‘There’s something grim about the empty cans in the bin beside my desk. They speak of a dependence, not on some glamorous illicit substance, but on the rough distillation of centuries of masculinity left unchecked.’
In the winter issue of the Dublin Review, Roisin Kiberd writes about her history – and ours – with energy drinks, which fuel ‘an ever-accelerating cycle of work and consumption, work and consumption, work and consumption’. She discovers that there is nothing new about energy drinks, finding tangled origins in nineteenth-century fiction and various old tonics and elixirs; considers ‘a future in which we are dependent on a single drink not only for energy, but for all of the body’s sustenance’; and meditates on her recurrent belief that she is ‘not capable of carrying out in writing the ideas I have myself conceived’ – a worry for which energy drinks are her remedy of choice.
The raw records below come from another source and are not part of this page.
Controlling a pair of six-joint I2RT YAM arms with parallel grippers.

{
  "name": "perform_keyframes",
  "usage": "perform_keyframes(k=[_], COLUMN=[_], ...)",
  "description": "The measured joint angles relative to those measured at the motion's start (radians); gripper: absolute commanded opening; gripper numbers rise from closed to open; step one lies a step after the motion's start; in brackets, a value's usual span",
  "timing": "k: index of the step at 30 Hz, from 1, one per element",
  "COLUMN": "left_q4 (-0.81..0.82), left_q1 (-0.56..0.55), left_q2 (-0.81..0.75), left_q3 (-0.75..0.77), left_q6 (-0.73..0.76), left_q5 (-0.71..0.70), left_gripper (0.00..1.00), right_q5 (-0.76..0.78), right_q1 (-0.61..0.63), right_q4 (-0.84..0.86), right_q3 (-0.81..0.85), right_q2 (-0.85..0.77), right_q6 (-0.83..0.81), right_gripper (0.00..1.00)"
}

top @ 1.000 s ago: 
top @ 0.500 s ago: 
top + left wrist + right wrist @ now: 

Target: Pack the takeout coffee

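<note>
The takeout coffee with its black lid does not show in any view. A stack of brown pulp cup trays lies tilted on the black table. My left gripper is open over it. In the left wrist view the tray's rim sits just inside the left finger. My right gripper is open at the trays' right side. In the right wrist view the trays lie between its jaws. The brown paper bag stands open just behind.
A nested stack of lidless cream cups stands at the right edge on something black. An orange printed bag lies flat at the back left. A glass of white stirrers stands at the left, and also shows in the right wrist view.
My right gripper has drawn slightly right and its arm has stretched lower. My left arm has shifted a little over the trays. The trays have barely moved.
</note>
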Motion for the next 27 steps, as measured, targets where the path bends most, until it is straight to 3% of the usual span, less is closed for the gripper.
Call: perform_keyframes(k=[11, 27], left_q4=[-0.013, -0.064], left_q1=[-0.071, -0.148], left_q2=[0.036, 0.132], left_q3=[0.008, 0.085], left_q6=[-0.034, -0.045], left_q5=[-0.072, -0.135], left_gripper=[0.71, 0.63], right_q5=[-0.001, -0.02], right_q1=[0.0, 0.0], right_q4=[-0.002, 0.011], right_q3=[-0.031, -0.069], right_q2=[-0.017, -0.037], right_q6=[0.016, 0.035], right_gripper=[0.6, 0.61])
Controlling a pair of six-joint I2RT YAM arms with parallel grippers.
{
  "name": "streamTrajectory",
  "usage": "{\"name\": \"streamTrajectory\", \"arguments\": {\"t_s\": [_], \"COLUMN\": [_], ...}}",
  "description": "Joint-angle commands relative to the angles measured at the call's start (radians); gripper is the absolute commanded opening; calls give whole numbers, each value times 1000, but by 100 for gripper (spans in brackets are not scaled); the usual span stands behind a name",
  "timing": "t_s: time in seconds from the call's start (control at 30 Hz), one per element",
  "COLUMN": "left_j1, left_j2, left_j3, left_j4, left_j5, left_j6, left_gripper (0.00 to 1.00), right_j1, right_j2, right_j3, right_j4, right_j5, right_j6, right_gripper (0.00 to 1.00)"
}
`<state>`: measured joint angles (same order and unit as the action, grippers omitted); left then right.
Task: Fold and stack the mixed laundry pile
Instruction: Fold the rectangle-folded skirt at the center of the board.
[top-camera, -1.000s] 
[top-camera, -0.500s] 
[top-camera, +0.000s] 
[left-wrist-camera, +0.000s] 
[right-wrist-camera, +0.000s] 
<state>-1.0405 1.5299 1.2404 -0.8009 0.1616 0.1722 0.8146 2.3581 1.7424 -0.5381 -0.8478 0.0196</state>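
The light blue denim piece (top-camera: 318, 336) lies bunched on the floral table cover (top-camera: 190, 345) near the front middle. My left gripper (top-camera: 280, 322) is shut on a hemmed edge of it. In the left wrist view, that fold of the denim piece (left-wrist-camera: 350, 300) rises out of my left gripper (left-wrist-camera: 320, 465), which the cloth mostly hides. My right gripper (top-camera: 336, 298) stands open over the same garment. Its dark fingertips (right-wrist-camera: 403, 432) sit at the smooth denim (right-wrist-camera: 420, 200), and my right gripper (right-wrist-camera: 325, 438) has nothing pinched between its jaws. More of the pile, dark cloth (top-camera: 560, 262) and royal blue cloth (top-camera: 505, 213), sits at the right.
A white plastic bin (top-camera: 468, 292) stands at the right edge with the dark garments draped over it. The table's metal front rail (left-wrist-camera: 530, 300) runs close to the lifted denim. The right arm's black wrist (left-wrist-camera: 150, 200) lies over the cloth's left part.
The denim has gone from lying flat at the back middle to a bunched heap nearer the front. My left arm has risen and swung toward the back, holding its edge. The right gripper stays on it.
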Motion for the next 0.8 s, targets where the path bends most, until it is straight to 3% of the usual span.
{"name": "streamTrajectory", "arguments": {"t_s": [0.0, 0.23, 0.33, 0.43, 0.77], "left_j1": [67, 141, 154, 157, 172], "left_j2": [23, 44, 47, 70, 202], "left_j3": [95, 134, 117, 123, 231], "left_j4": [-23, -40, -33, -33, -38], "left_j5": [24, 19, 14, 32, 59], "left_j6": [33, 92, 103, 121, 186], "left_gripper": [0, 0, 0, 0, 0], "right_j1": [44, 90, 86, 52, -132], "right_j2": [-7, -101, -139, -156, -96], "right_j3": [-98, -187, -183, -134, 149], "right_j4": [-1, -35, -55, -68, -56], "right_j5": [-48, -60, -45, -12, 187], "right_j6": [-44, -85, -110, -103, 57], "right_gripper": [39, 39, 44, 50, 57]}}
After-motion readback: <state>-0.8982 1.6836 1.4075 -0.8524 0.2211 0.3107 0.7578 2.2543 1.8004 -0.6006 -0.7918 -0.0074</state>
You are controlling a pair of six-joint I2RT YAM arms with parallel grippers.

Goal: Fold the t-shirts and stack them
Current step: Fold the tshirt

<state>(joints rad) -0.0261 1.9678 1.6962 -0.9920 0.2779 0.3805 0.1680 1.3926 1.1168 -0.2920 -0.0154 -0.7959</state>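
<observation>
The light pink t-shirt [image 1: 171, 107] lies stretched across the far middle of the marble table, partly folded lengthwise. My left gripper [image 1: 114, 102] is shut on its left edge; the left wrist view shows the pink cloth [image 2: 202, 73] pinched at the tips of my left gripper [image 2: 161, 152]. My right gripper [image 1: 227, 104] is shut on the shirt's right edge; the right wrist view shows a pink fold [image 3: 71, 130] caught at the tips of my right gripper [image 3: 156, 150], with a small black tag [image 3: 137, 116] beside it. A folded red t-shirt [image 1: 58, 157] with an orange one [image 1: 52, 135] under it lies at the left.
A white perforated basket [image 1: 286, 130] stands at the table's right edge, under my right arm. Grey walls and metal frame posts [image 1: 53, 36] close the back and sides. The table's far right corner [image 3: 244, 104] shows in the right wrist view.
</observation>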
Also in the winter Dublin Review, Doireann Ní Ghríofa recounts a disastrous year as a dentistry student through the prism of her anatomy lab and her lingering obsession with the high-windowed room in which the human dissection took place. In ‘Bullock’, Eileen P. Keane recalls the weekend of Pope John Paul II’s visit to Ireland in 1979, when she was poised uncomfortably between childhood and adult responsibility. Nathan O’Donnell narrates a day trip to Manchester, haunted by wars past and present, and by dark memories of his unhappy stint living there. Also, short stories by Joe Davies, Darragh McCausland and Philip Ó Ceallaigh.